| WHAT TO PRODUCE |
Transcribe the stretch of entries below from the line with "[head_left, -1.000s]" through the line with "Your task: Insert", exactly and with both ends included; leave out all other lines.

# # #

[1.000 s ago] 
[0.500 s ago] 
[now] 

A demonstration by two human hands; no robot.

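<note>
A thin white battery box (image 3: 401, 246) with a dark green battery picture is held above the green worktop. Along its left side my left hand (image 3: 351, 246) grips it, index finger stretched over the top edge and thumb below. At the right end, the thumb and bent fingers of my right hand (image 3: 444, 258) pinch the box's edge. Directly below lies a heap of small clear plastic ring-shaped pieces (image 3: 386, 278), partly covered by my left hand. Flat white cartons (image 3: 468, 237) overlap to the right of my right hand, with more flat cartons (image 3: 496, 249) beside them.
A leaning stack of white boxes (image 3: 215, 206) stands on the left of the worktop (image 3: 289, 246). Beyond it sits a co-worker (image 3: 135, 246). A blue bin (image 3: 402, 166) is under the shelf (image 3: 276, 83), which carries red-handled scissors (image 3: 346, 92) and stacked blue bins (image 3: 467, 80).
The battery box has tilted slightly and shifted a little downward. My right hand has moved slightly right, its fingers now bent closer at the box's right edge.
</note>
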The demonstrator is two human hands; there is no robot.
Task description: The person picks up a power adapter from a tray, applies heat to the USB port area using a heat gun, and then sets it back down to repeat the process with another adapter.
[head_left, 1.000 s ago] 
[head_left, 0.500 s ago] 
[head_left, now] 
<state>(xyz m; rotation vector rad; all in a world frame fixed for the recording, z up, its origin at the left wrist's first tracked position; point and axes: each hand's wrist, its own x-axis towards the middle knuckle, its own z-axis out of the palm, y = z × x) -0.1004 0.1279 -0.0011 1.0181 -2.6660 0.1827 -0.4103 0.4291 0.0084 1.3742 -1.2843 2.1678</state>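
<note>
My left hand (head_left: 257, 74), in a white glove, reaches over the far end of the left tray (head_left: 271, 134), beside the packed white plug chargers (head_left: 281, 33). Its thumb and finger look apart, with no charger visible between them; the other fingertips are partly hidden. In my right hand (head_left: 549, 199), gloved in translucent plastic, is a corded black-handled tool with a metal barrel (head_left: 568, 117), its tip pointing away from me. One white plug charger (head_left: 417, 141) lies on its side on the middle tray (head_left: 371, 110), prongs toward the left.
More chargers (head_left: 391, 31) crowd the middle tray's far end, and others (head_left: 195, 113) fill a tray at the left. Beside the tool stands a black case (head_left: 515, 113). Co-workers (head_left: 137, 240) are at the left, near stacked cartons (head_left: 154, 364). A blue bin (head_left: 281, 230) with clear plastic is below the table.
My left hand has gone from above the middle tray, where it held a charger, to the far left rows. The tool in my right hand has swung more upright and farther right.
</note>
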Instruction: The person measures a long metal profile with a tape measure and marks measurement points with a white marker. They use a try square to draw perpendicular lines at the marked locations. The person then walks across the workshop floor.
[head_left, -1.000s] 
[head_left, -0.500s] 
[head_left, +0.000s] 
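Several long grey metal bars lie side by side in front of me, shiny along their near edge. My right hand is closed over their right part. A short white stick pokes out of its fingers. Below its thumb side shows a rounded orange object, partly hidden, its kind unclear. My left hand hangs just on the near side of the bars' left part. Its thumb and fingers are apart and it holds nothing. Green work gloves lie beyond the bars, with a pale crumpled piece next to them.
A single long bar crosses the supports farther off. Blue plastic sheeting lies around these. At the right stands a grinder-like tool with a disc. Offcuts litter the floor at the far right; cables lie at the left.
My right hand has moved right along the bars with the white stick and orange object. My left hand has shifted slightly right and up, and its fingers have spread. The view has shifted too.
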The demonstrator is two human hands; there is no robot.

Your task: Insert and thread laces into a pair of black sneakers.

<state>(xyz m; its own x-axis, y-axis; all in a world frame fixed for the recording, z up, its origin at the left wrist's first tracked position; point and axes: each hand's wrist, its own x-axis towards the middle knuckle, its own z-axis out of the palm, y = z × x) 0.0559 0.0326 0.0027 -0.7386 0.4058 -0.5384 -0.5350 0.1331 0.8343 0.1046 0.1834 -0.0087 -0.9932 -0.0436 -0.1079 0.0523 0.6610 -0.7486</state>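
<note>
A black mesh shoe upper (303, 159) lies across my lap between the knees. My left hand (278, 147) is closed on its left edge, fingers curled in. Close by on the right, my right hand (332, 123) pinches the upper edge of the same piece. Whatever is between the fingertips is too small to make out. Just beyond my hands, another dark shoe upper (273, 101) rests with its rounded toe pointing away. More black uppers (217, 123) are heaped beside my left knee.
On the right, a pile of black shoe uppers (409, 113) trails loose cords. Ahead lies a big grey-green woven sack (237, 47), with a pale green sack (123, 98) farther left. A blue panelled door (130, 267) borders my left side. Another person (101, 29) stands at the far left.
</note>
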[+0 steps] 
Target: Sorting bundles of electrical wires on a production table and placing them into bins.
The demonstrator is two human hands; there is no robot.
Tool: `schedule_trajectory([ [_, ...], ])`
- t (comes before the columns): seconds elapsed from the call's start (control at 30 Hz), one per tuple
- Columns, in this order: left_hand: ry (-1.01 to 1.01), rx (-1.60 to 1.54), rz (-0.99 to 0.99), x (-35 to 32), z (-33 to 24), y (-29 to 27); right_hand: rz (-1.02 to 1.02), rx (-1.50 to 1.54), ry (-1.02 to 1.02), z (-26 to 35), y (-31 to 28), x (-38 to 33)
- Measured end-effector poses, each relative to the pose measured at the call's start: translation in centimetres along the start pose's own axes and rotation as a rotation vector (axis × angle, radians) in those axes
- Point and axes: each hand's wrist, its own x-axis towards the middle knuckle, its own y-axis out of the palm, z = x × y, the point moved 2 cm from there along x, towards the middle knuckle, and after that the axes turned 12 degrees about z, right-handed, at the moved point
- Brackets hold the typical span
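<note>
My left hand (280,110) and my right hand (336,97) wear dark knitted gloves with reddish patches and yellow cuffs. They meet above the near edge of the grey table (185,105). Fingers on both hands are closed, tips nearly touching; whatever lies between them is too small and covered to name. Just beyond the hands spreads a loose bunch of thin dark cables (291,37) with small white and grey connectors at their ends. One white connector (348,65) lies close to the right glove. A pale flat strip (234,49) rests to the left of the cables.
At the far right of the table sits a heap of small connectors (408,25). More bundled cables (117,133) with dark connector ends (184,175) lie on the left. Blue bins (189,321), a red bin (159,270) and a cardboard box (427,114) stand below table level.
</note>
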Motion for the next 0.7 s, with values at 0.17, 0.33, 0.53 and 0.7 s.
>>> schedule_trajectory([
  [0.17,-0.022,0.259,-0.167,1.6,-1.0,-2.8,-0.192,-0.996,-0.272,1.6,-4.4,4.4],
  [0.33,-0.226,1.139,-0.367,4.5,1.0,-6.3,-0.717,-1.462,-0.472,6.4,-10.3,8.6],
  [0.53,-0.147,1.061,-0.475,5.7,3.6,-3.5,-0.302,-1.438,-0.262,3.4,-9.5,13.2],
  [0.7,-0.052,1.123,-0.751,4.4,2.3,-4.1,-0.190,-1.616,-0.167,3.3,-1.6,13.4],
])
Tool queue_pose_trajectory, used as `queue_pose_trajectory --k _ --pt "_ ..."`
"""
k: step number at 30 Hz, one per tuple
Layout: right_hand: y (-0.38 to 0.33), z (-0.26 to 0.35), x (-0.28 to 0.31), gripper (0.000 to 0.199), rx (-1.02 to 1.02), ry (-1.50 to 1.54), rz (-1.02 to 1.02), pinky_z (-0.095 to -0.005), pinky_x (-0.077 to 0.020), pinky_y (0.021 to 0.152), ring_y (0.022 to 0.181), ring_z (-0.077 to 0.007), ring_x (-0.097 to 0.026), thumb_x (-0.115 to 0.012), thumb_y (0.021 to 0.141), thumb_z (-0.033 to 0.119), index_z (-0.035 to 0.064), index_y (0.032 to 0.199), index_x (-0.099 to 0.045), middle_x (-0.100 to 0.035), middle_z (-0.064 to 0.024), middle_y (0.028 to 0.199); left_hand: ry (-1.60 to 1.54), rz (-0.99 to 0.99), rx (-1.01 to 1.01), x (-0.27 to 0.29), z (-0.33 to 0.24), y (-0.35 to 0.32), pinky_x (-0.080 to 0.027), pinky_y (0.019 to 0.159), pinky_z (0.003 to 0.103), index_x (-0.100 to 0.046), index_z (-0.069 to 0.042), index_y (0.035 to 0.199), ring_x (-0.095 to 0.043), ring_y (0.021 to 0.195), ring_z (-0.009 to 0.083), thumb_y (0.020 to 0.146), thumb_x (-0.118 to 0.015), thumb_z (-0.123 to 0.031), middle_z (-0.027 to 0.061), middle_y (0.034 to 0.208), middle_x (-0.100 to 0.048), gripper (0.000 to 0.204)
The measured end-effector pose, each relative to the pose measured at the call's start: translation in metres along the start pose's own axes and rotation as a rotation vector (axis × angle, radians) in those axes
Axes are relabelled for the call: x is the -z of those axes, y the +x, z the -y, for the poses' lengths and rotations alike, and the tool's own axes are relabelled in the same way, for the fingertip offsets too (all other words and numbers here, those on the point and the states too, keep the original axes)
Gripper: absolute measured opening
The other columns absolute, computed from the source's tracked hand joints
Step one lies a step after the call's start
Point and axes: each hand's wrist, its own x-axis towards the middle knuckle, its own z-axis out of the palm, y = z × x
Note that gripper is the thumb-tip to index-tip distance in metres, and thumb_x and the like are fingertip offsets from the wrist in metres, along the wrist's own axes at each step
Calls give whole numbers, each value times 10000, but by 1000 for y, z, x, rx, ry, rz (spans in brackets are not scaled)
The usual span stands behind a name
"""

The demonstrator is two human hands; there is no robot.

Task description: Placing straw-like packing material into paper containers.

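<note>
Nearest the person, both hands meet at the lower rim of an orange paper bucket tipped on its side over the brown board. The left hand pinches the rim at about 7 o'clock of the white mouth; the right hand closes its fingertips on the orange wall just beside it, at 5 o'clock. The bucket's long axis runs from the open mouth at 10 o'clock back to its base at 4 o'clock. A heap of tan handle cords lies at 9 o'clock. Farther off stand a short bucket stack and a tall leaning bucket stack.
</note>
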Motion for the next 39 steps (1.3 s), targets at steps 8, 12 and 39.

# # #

| EXERCISE ANSWER |
[head_left, -1.000s] 
[head_left, -0.500s] 
[head_left, +0.000s] 
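Several long grey metal bars lie side by side in front of me, shiny along their near edge. My right hand is closed over their right part. A short white stick pokes out of its fingers. Below its thumb side shows a rounded orange object, partly hidden, its kind unclear. My left hand hangs just on the near side of the bars' left part. Its thumb and fingers are apart and it holds nothing. Green work gloves lie beyond the bars, with a pale crumpled piece next to them.
A single long bar crosses the supports farther off. Blue plastic sheeting lies around these. At the right stands a grinder-like tool with a disc. Offcuts litter the floor at the far right; cables lie at the left.
My right hand has moved right along the bars with the white stick and orange object. My left hand has shifted slightly right and up, and its fingers have spread. The view has shifted too.
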The demonstrator is two human hands; there is no robot.

Your task: Insert and thread laces into a pair of black sneakers.

That was the complete answer.